Second, the project, even if it could be successfully carried out, would not serve the purpose for which it is designed. We would not find any other class of people competent to assume the burdens of those we had eliminated. Whether we like it or not, nine-tenths of what is strong, able, and respected in Germany has been poured into those very categories we have in mind. To remove these categories would mean to saddle some alternative regime – presumably composed of our occupying forces and such liberal Germans as could be found and commonly accepted by the [occupiers] -- with a task far beyond its power, and simultaneously with an embittered, irresponsible opposition of unparalleled strength and prestige. The only result would be the final discrediting in Germany of all that the Western powers stand for, the assumption of the cloak of martyrdom by the nationalist elements, and the eventual triumphant return of the latter in the role of the liberators of Germany from a bungling, pseudodemocratic puppet regime. We must never forget that the forces of liberalism in Germany are pitifully weak. To place upon them the strain of major responsibility before their shoulders are broad enough to bear it may easily lead to their final destruction.

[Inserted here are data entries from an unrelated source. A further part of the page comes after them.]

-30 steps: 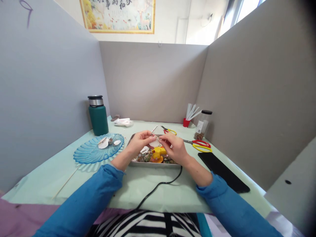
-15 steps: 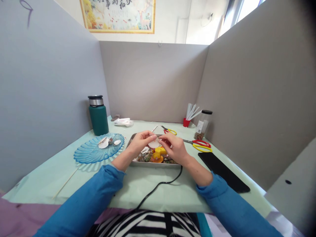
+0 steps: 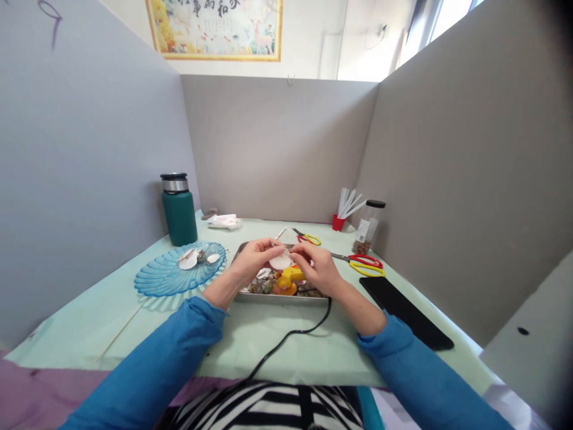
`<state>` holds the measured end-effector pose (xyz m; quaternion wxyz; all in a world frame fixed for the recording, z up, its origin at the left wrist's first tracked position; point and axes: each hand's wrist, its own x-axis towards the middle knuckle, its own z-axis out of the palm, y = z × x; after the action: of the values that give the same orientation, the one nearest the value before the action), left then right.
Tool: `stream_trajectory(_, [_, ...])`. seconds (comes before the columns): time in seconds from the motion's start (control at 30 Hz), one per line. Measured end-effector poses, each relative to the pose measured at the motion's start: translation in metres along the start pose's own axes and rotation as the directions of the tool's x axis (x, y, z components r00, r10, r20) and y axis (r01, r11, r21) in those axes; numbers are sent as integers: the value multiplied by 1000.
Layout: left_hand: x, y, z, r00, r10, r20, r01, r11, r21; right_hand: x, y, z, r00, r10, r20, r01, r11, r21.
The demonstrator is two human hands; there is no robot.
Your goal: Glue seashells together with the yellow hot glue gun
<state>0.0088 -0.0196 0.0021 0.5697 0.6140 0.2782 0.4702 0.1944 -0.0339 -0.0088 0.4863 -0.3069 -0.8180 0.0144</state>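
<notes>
The left hand (image 3: pixel 253 258) pinches the white shell (image 3: pixel 281 261) by its edge. The shell now shows more of its face (held just above the tray (image 3: pixel 277 297)). The right hand (image 3: pixel 319 270), pinching the opposite rim, has edged lower and closer, so the fiddling with it continues.

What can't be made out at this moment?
Head view only.
White shell: edges covered by fingers of left hand and right hand; whether the right grips it is hidden.
Tray contents: too small, partly behind both hands.
Jar label: too small to read.
Wall picture: cut off by the top edge.
</notes>
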Motion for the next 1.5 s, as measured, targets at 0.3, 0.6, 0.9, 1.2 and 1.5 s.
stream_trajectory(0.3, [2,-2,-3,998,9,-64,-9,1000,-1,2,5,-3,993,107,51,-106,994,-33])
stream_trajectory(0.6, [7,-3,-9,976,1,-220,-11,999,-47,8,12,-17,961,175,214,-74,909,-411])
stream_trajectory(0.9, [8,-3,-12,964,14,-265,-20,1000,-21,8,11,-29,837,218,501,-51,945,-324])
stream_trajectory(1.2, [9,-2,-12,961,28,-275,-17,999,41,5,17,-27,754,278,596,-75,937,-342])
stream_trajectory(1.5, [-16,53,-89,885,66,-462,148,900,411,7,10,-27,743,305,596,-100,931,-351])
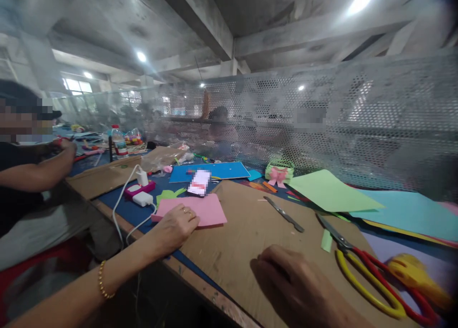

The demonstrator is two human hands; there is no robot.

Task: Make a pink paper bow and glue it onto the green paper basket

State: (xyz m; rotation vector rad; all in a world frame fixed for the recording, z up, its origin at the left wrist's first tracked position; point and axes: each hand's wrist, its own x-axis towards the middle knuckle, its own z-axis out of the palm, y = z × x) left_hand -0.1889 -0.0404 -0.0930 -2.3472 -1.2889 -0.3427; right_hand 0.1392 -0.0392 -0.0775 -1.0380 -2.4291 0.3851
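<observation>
Head view: at a crowded craft table [200,275], the person's left hand [177,227], a ring on one finger, rests palm down with loosely curled fingers on the near edge of a pink sheet [207,207], pressing on it and not gripping it. The sheet lies flat, overlapping the left edge of a brown cardboard mat [246,232]. The right hand [296,285] lies on the bare mat close to the camera, well apart from the sheet; it is blurred, and its grip cannot be told. Red-and-yellow scissors [372,275] lie just right of it, and a slim metal blade [284,214] beyond. White chargers [143,198] crowd the sheet's left side near the table's front edge. Open mat lies between the hands. A co-worker's arm [36,173] rests farther left.
</observation>
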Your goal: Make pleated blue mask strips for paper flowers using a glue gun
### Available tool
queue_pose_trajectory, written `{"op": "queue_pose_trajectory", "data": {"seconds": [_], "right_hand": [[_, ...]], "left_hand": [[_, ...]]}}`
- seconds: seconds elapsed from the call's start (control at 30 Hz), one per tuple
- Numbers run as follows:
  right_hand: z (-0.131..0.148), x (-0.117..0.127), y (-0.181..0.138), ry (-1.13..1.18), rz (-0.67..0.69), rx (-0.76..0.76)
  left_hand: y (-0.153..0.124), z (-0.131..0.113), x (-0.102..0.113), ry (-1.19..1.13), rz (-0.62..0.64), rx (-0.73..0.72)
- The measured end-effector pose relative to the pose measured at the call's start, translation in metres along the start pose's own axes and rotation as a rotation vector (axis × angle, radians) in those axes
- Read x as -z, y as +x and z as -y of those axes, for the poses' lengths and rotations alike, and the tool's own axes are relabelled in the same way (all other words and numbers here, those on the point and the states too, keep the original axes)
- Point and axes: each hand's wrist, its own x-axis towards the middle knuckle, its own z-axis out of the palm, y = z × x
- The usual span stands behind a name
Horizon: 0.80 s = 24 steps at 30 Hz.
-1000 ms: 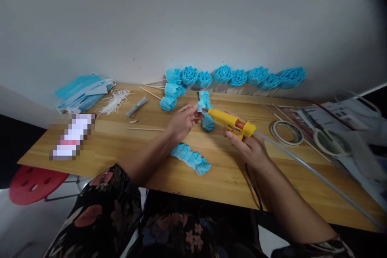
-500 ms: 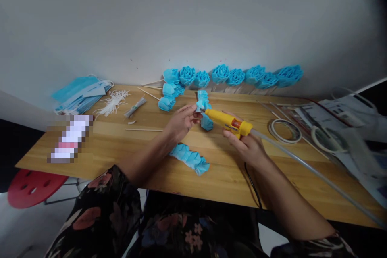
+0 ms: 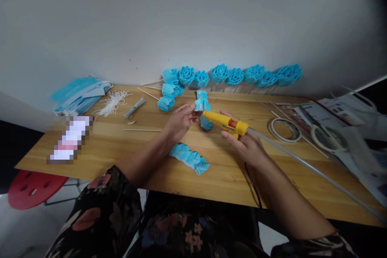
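My left hand (image 3: 181,120) is closed, pinching the edge of a pleated blue strip (image 3: 202,100) above the table. In my right hand (image 3: 248,145) is a yellow hot glue gun (image 3: 223,122), its nozzle at the strip beside my left fingertips. A long clear glue stick (image 3: 290,153) sticks out of the gun's back, and a black cord hangs below. The strip's lower end shows under the gun; the part between is hidden. Nearer to me, a second pleated blue strip (image 3: 190,158) lies flat on the wood.
Several blue flowers (image 3: 235,76) line the wall, some on thin sticks. Blue face masks (image 3: 80,96), white elastic loops (image 3: 113,102) and a pixelated phone-like object (image 3: 71,139) are at left. Tape rolls (image 3: 284,130) and papers (image 3: 329,109) lie at right. A thin stick (image 3: 142,130) lies left of centre.
The glue gun and my right hand have shifted slightly left and down, with the nozzle still close to the strip. My left hand keeps its pinch in nearly the same place.
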Motion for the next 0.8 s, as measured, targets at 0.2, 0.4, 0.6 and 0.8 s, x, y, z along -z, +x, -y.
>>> {"op": "queue_pose_trajectory", "data": {"seconds": [0.2, 0.4, 0.6, 0.8], "right_hand": [[-0.004, 0.010, 0.000, 0.371, -0.064, -0.093], [-0.015, 0.033, 0.012, 0.571, -0.311, -0.281], [-0.046, 0.052, 0.019, 0.067, -0.098, -0.591], [-0.049, 0.052, 0.020, -0.574, 0.008, -0.718]], "left_hand": [[0.004, -0.001, 0.006, 0.025, -0.022, -0.047], [0.004, -0.001, 0.006, 0.013, -0.026, -0.032], [0.001, 0.001, 0.004, 0.158, 0.031, -0.038], [-0.002, 0.003, 0.003, 0.221, 0.131, -0.047]]}}
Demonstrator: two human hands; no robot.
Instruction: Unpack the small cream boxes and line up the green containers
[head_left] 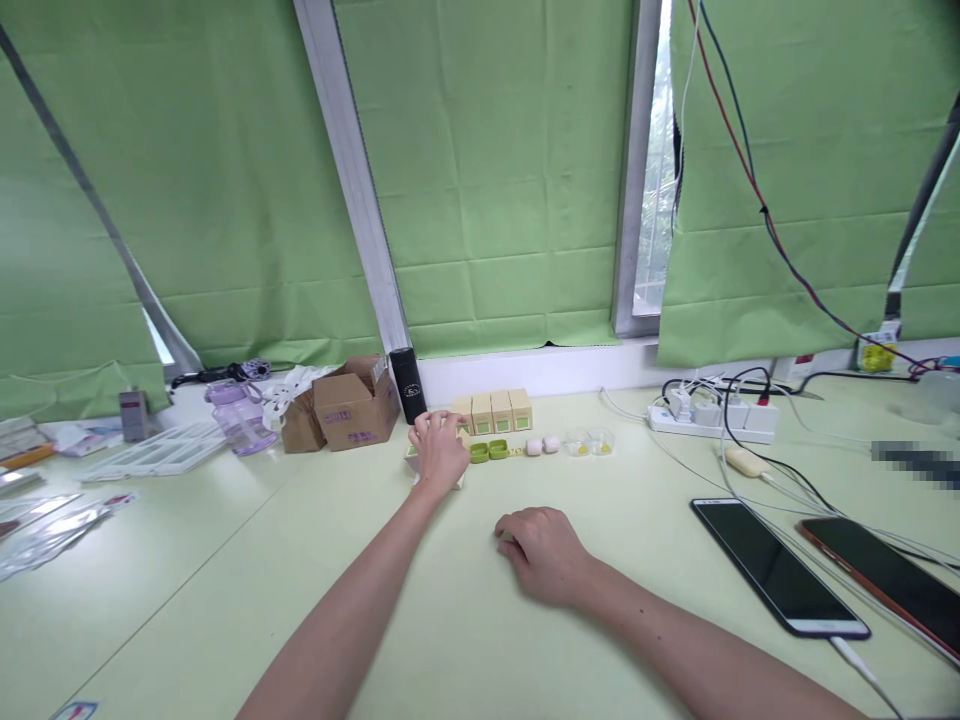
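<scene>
My left hand [440, 452] reaches to the back of the table, its fingers bent down over a small cream box [412, 455] that it mostly hides. Just right of it lie an open green case [489, 451], two pale pink pieces [542, 446] and a clear twin-cup case [589, 442] with yellow spots inside. Behind these stands a row of several small cream boxes with green labels [501, 412]. My right hand [544, 555] rests on the table nearer to me, loosely curled, with a gap between thumb and forefinger and nothing seen in it.
An open cardboard box [352, 405], a black bottle [407, 386] and a purple bottle [241, 420] stand at the back left. On the right lie a white power strip [712, 424], cables, a white-edged phone [780, 568] and a second phone [892, 575].
</scene>
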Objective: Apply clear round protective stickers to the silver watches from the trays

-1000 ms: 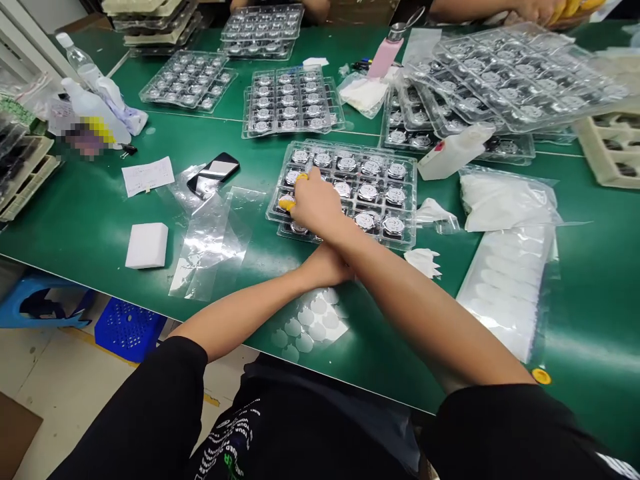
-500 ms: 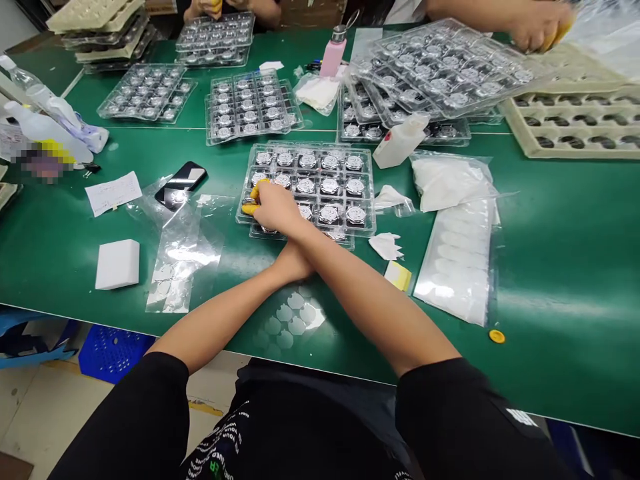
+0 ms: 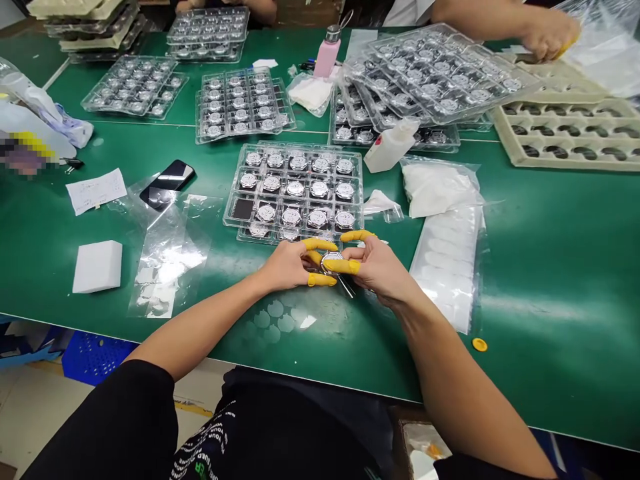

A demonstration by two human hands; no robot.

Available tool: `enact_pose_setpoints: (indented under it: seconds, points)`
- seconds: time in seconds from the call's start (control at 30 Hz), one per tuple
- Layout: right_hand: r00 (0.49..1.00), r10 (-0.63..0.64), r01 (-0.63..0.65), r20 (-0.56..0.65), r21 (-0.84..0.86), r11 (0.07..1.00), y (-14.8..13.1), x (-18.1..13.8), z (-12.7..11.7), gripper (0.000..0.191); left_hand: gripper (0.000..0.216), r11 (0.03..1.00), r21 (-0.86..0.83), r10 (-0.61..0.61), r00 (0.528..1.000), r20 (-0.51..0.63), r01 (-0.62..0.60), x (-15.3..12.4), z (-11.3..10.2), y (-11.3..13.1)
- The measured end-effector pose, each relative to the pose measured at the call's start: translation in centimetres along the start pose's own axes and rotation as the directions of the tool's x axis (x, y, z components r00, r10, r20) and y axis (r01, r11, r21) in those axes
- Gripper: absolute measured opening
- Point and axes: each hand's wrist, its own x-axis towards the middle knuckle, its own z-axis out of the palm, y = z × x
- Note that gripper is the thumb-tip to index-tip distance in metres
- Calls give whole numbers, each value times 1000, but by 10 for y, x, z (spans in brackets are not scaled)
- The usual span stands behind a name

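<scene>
My left hand (image 3: pixel 293 265) and my right hand (image 3: pixel 383 267), both with yellow finger cots, meet just in front of the near edge of a clear plastic tray (image 3: pixel 227 212). Between their fingertips is a round silver watch head (image 3: pixel 331 261), gripped from both sides. Thin metal prongs, which look like tweezers (image 3: pixel 346 287), stick out below my right fingers; the rest of them is hidden. Silver watch heads (image 3: pixel 295 189) fill most of the tray's pockets. One pocket (image 3: pixel 243 209), at the left of its front row, shows only a dark base. Another tray lies underneath.
More watch trays (image 3: pixel 240 103) stand behind, with a leaning pile (image 3: pixel 440 73) at right. A white bottle (image 3: pixel 391 145), bagged white pads (image 3: pixel 445 260), a phone (image 3: pixel 167 183), clear film (image 3: pixel 170 253) and a white block (image 3: pixel 97 267) lie around. A co-worker's hand (image 3: pixel 553 37) is far right.
My right hand has lifted a watch head from the tray's left pocket and brought it toward me. My arms have uncrossed, and my left hand now grips the watch head too.
</scene>
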Motion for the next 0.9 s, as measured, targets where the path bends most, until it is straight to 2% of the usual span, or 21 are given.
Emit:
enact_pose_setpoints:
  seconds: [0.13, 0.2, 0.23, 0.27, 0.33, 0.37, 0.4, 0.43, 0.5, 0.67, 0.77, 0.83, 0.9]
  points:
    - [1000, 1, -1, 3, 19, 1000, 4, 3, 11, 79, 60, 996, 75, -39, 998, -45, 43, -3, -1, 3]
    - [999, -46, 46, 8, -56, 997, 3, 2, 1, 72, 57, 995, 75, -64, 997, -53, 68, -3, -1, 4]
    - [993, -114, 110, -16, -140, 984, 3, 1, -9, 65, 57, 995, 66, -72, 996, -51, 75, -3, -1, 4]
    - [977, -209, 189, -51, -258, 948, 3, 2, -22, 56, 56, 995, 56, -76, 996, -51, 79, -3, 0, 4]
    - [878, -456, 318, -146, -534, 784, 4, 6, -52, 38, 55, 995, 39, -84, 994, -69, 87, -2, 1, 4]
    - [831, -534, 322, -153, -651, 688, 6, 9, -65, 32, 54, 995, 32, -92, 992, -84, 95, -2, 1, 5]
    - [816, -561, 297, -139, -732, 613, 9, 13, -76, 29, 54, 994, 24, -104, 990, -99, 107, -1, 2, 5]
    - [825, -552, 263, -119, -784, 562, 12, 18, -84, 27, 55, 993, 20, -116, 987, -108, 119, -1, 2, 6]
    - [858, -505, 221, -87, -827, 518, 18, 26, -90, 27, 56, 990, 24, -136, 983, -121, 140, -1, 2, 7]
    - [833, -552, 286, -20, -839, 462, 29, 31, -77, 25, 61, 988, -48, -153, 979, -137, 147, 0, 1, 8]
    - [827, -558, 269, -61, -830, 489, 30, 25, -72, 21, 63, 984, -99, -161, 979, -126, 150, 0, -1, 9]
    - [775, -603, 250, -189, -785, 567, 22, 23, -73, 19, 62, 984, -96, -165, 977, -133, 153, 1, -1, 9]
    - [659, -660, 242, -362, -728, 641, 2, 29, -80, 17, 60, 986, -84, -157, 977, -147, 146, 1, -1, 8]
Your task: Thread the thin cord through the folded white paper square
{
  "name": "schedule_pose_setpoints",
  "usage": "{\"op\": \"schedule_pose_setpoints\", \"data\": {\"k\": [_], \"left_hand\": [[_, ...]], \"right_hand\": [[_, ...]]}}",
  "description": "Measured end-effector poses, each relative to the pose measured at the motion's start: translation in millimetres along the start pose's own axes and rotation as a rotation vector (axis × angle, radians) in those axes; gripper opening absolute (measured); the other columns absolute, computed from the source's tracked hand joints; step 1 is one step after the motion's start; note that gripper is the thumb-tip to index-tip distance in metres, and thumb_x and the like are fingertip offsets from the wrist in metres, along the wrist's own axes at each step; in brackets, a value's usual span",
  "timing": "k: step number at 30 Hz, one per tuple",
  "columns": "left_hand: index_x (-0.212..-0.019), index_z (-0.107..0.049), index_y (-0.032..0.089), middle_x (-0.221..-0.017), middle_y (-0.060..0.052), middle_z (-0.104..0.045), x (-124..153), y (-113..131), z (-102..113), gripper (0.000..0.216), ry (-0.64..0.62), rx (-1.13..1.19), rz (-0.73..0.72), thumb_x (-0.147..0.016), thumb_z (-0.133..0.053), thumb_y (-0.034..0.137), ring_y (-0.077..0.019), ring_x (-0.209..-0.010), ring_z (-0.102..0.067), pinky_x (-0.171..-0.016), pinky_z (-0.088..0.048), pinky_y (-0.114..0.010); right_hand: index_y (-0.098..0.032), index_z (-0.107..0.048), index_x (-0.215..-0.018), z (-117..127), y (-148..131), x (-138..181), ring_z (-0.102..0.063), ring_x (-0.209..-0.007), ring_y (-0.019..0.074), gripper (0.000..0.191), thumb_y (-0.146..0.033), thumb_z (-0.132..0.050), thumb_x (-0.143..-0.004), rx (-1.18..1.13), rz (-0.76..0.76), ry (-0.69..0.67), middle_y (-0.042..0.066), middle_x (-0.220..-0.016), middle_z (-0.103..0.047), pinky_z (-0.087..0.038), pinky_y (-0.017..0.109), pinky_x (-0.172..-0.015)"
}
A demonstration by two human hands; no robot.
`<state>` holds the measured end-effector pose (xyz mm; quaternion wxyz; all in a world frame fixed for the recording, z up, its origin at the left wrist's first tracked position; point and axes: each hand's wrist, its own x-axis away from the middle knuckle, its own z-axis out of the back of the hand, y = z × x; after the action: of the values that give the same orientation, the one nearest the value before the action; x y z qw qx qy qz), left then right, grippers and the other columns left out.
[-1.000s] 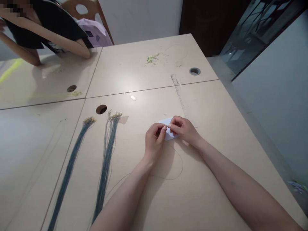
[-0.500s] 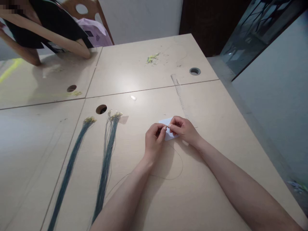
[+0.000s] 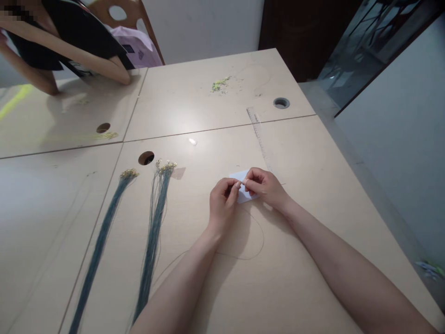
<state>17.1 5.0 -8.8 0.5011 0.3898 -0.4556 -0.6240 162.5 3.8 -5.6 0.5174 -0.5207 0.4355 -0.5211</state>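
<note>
My left hand (image 3: 223,198) is closed in a pinch over a small white card (image 3: 246,194) on the table. Thumb and fingertips of my right hand (image 3: 264,186) pinch right beside it, the two sets of tips almost touching. A thin dark cord (image 3: 263,239) runs up to the pinched fingers; the bit between the tips is too small to make out. From there the cord loops over the table and passes beneath my left forearm. Left of my arm lie two bundles of blue-green cords, a nearer bundle (image 3: 153,246) and a farther bundle (image 3: 100,250), both with gold-coloured metal ends.
A clear ruler (image 3: 259,134) lies beyond my hands. Yellow-green scraps (image 3: 219,85) are scattered farther back, near a grommet hole (image 3: 281,103). Another hole (image 3: 146,158) sits by the bundles. At the upper left a person (image 3: 93,51) leans on the table beside yellow cords (image 3: 109,135).
</note>
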Motion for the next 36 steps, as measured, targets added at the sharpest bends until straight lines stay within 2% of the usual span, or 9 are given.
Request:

Finally, I should like to plead that the elimination of nationalist elements by action on our part is not only impracticable and inefficacious, but also unnecessary. The main purpose of our post-hostilities action on Germany is, as I take it, to assure that that country will not again become the seat of a program of military aggression which might threaten our security. For this, we all agree, it must be demonstrated to Germany that aggression does not pay. But I do not see that this involves the artificial removal of any given class in Germany from its position in public life. Let us rather assume – for there is ample justification for doing so – that nationalist Germany is Germany; and let us then set about to not to relieve that nationalist Germany of the very responsibilities it might justly be required to bear, but to hold it strictly to its tasks and to teach it the lessons we wish it to learn. The best treatment of the present ruling class in Germany is not an obliging removal from office at the very moment when the exercise has become an ugly burden, but a firm demonstration that Germany is not strong enough to threaten the interests of other great powers with impunity and that any unsuccessful attempt in this direction will inevitably lead to catastrophe. It is precisely the strong nationalistic ruling caste which must become convinced of this. Once they realize it, the realization will soon take the guts out of their own nationalism. It will probably eventually lead to their own political demise, for they have no program, in reality, but the greatness and power of Germany. But if they then go, it will be through the logic of history and through organic development of German political life, not through the premature, and unavoidably inept, interference of foreign powers. The political development of great peoples is conditioned and determined by their national experiences, but never by the manipulations of foreign powers in their internal affairs.